Phase 5: Accessibility Snapshot

Take an accessibility tree snapshot:

take_snapshot(verbose: true)

Flag high-level gaps:

  • Missing or duplicate ARIA IDs
  • Elements with poor contrast ratios (check against WCAG AA: 4.5:1 for normal text, 3:1 for large text)
  • Focus traps or missing focus indicators
  • Interactive elements without accessible names

Codebase Analysis

After the browser audit, analyze the codebase to understand where improvements can be made. Skip this phase if auditing a third-party site without codebase access.

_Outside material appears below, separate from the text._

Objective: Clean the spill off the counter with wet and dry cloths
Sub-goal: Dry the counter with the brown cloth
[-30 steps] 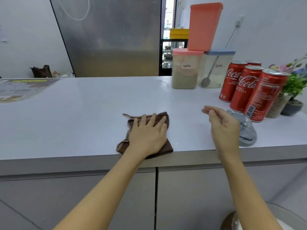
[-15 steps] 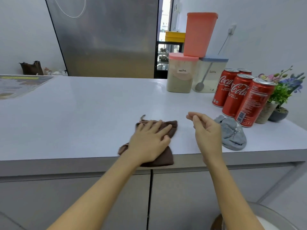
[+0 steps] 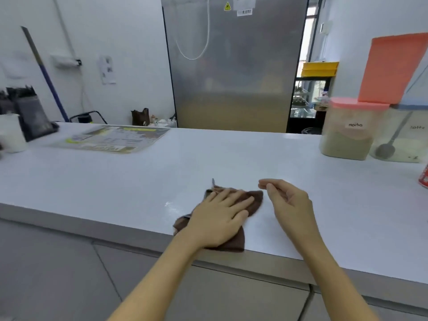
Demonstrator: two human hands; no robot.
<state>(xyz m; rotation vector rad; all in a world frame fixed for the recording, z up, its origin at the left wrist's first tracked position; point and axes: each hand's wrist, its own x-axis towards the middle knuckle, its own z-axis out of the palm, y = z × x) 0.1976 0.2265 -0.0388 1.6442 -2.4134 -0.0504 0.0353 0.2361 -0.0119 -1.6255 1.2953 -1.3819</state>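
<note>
1. Two hands work near the front edge of the white counter [image 3: 115, 181]; far left on it stand a white cup [image 3: 11, 135] and a printed mat [image 3: 111, 139], well apart from the wiping.
2. A wet sheen [image 3: 170, 205] shows just left of the brown cloth [image 3: 234, 242], likely the spill or its damp trail.
3. Left hand [image 3: 220, 218] lies flat on the cloth, fingers [image 3: 231, 196] straight and slightly spread, probably to press a wide patch while wiping.
4. Right hand [image 3: 291, 205] hovers just right of the cloth, fingers loosely curled, holding nothing, apparently free for the second cloth, which is out of view.
5. Far right stand a mocha canister [image 3: 347, 135] and a latte canister [image 3: 403, 140].
</note>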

Detect Framework & Bundler

Search for configuration files to identify the stack:

Tool Config Files
Webpack webpack.config.js, webpack.*.js
Vite vite.config.js, vite.config.ts
Rollup rollup.config.js, rollup.config.mjs
esbuild esbuild.config.js, build scripts with esbuild
Parcel .parcelrc, package.json (parcel field)
Next.js next.config.js, next.config.mjs
Nuxt nuxt.config.js, nuxt.config.ts
SvelteKit svelte.config.js
Astro astro.config.mjs

Also check package.json for framework dependencies and build scripts.

Tree-Shaking & Dead Code

  • Webpack: Check for mode: 'production', sideEffects in package.json, usedExports optimization
  • Vite/Rollup: Tree-shaking enabled by default; check for treeshake options
  • Look for: Barrel files (index.js re-exports), large utility libraries imported wholesale (lodash, moment)

Unused JS/CSS

  • Check for CSS-in-JS vs. static CSS extraction
  • Look for PurgeCSS/UnCSS configuration (Tailwind's content config)
  • Identify dynamic imports vs. eager loading

Polyfills

  • Check for @babel/preset-env targets and useBuiltIns setting
  • Look for core-js imports (often oversized)
  • Check browserslist config for overly broad targeting

Compression & Minification

  • Check for terser, esbuild, or swc minification
  • Look for gzip/brotli compression in build output or server config
  • Check for source maps in production builds (should be external or disabled)

Output Format

Present findings as:

  1. Core Web Vitals Summary - Table with metric, value, and rating (good/needs-improvement/poor)
  2. Top Issues - Prioritized list of problems with estimated impact (high/medium/low)
  3. Recommendations - Specific, actionable fixes with code snippets or config changes
  4. Codebase Findings - Framework/bundler detected, optimization opportunities

Guidelines

  • Be assertive: Don't hedge with "if not needed" or "consider removing". Verify claims by checking the network requests, DOM, or codebase. If a preconnect is unused, confirm no requests went to that origin—then state definitively "Remove this unused preconnect."
  • Verify before recommending: If you suggest removing something, first confirm it's actually unused. Search the codebase or inspect network traffic.
  • Quantify impact: Use estimated savings from insights. Don't recommend changes with 0ms estimated savings as high-priority.
  • Skip non-issues: If render-blocking resources load in <100ms and have 0ms estimated impact, note they exist but don't recommend action.
  • Be specific: Instead of "optimize images", say "compress hero.png (currently 450KB) to WebP" or "add width/height to prevent layout shift on line 47".
  • Prioritize ruthlessly: Focus on issues with measurable impact. A site with 200ms LCP and 0 CLS is already excellent—say so and move on.